Piatrikova and her colleagues used the 3-minutes all-out because it’s shorter, still highly accurate and scientifically validated, and its results can be used in both a pool and an open-water environment.
What is the Critical Stroke Rate?
It’s defined as the biomechanics surrogate of the CS. It represents the highest stroke rate that a swimmer can maintain for an extended period and that swimmers naturally adopt when swimming at threshold. That also means that asking a swimmer to swim at CS with a lower stroke rate than their CSR will force them to choose a longer stroke length, which will improve their stroke efficiency and economy. We measure CSR as one stroke cycle in freestyle, in other words, from the right-hand entry to right-hand entry. You can measure the stroke rate from three complete cycles usually from the middle of the pool to avoid the impact of turns on stroke mechanics.
“Age groupers should focus on both CS and CSR as they are linked—you can improve CS through both physiological (i.e., shifting thresholds to higher speeds) and technical improvements (i.e., improved stroke length/distance covered per stroke). They are both inherently interlinked,” Willsmer said. “This means coaches can focus on multiple aspects of performance that can improve an athlete’s swim times in a triathlon.”
Are there benefits of this protocol and training regime for age groupers?

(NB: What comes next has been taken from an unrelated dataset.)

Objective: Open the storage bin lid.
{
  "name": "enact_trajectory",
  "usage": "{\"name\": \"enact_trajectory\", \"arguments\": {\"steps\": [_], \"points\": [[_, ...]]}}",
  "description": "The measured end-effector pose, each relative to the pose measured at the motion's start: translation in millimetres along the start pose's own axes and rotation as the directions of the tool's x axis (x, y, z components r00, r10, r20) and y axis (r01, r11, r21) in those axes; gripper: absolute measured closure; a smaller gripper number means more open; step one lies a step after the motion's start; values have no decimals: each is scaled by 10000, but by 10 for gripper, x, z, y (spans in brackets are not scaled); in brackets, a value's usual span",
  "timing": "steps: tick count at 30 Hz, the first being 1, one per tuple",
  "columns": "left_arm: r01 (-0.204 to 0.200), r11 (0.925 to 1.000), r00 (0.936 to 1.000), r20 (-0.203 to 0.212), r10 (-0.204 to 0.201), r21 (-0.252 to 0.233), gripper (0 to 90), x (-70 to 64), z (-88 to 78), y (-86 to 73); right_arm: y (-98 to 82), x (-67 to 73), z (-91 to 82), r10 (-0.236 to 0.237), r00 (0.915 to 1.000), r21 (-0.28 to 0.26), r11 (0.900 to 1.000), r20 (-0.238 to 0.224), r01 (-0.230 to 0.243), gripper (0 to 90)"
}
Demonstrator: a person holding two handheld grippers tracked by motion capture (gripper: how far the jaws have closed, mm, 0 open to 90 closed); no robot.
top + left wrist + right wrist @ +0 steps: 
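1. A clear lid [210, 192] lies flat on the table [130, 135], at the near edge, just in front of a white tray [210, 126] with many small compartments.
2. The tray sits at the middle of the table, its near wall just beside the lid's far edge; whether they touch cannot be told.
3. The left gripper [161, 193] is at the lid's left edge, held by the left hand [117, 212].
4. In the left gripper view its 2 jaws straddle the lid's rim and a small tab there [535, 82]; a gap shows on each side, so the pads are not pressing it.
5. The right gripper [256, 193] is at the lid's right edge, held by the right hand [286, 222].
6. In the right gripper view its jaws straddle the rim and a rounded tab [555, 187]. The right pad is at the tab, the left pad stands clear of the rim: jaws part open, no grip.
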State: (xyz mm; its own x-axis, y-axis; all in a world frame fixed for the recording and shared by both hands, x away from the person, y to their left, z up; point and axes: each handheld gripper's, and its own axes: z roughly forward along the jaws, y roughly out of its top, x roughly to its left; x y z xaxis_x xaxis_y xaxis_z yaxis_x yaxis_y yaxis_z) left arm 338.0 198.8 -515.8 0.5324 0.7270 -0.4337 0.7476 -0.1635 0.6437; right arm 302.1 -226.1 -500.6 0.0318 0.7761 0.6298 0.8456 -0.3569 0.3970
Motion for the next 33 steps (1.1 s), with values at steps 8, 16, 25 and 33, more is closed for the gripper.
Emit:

“Age groupers normally don’t have much time for training, so you want to maximize the little time they have for training and individualize their training regime,” Piatrikova said. “So, if you can reduce the volume, and get the same benefit if not bigger, that’s probably the best strategy. There’s plenty of research now saying that in swimming, a big volume at low intensity is not as effective as a smaller volume at high intensity. The reason is that swimming is a lot more complicated than cycling and running. The energy cost of swimming goes up exponentially, even if you want to improve only a few seconds over 100 meters. And that also brings changes into technique: When you’re practicing your technique at a low intensity you’re not adopting the technical skills you’d be using in a race”.
But this doesn’t mean that all the sessions should be performed at high intensities. Some will be still planned at lower speeds.
“In swimming, you just don’t want to do an unnecessary volume,” Piatrikova said. “Also because swimming always takes the smallest amount of time in a triathlon—in short, and long-distance alike—it’s more important that you nail the technique for the speed you’ll have in a race.”
Where do we go from here?
Even the test alone—finding your average speed in m/s over the final 50m of a 3-minute time trial—is already quite difficult to execute. If you want to try the protocol, you’ll need the help of another coach or athlete, who can set up 10m markers on the side of the pool and time you with a stopwatch, noting your time over each of those final 10-meter markers as you swim. And then you’ll need to do the CS and D’ calculations, which may require reaching out to the research authors themselves! Even if you don’t use the study’s models in your training, however, it’s another confirmation that in triathlon swimming bigger volumes do not necessarily pay dividends on race day. What’s more important is testing your fitness regularly—whatever the protocol—and working in high-intensity sessions at the correct-for-you speed and stroke rate.